• The problem:
The response should be the lines of the data, starting at the first and ending at the one that contains "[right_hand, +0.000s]", copied without change.
Data shown START
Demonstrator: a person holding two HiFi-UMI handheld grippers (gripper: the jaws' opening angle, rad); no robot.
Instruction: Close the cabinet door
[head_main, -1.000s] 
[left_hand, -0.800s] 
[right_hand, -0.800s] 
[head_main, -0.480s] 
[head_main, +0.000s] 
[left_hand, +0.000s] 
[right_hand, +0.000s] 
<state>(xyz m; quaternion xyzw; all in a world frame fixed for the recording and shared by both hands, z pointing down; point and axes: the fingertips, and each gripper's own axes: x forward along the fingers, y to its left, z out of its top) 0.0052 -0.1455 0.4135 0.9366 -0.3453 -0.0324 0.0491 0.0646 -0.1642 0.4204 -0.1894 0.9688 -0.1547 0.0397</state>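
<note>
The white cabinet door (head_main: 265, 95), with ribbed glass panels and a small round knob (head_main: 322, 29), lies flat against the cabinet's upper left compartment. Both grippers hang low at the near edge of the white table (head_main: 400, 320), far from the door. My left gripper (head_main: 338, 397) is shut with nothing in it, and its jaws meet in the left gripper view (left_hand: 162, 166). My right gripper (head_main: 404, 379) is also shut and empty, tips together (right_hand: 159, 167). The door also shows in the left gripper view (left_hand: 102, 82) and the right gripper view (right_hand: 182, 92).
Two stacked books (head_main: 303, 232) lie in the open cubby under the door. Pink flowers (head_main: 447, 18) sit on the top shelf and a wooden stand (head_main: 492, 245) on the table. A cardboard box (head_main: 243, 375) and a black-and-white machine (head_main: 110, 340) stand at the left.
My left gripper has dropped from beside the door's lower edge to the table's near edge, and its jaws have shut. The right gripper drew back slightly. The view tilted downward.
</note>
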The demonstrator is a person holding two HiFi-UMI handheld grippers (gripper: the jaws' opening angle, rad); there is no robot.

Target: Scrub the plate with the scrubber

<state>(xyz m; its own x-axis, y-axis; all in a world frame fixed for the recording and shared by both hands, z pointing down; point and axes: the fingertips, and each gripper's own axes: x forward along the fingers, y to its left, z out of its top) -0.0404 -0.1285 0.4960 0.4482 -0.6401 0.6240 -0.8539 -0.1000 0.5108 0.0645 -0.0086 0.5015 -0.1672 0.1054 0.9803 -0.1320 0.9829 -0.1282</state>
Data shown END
• Problem solution:
Demonstrator: a person holding two HiFi-UMI handheld grippers (gripper: the jaws' opening angle, rad); no robot.
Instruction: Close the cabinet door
[head_main, -1.000s] 
[left_hand, -0.800s] 
[right_hand, -0.800s] 
[head_main, -0.480s] 
[head_main, +0.000s] 
[left_hand, +0.000s] 
[right_hand, +0.000s] 

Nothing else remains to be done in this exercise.